RT-DETRv4: Painlessly Furthering Real-Time Object Detection with Vision Foundation Models
This work addresses performance limitations in real-time object detection for on-device deployment, representing an incremental improvement through a novel distillation approach.
The paper tackles the problem of degraded feature representation in lightweight real-time object detectors by proposing a distillation framework that leverages Vision Foundation Models (VFMs) to enhance performance without increasing inference overhead. The resulting RT-DETRv4 model achieves state-of-the-art results on COCO with AP scores up to 57.0 at 78 FPS.

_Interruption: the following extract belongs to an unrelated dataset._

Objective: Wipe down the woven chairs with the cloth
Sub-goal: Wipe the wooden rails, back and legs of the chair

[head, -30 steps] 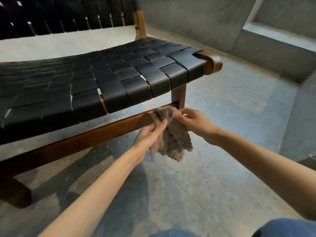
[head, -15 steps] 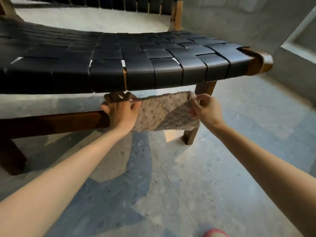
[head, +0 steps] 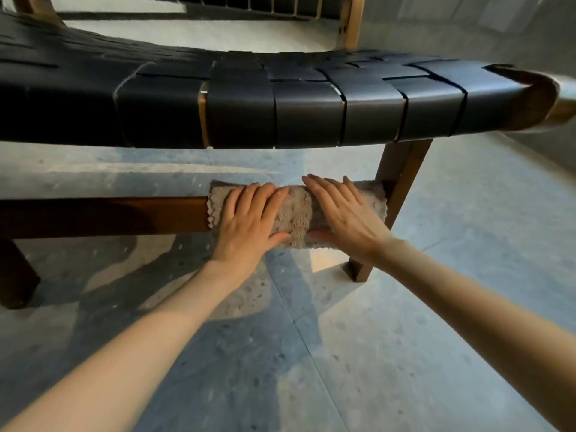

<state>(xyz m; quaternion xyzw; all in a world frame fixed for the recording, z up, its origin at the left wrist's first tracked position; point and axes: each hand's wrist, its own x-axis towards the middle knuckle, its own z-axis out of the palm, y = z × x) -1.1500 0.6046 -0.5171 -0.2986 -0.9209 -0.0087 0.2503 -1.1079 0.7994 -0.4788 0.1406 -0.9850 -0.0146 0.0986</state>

Real-time object detection has achieved substantial progress through meticulously designed architectures and optimization strategies. However, the pursuit of high-speed inference via lightweight network designs often leads to degraded feature representation, which hinders further performance improvements and practical on-device deployment. In this paper, we propose a cost-effective and highly adaptable distillation framework that harnesses the rapidly evolving capabilities of Vision Foundation Models (VFMs) to enhance lightweight object detectors. Given the significant architectural and learning objective disparities between VFMs and resource-constrained detectors, achieving stable and task-aligned semantic transfer is challenging. To address this, on one hand, we introduce a Deep Semantic Injector (DSI) module that facilitates the integration of high-level representations from VFMs into the deep layers of the detector. On the other hand, we devise a Gradient-guided Adaptive Modulation (GAM) strategy, which dynamically adjusts the intensity of semantic transfer based on gradient norm ratios. Without increasing deployment and inference overhead, our approach painlessly delivers striking and consistent performance gains across diverse DETR-based models, underscoring its practical utility for real-time detection. Our new model family, RT-DETRv4, achieves state-of-the-art results on COCO, attaining AP scores of 49.7/53.5/55.4/57.0 at corresponding speeds of 273/169/124/78 FPS.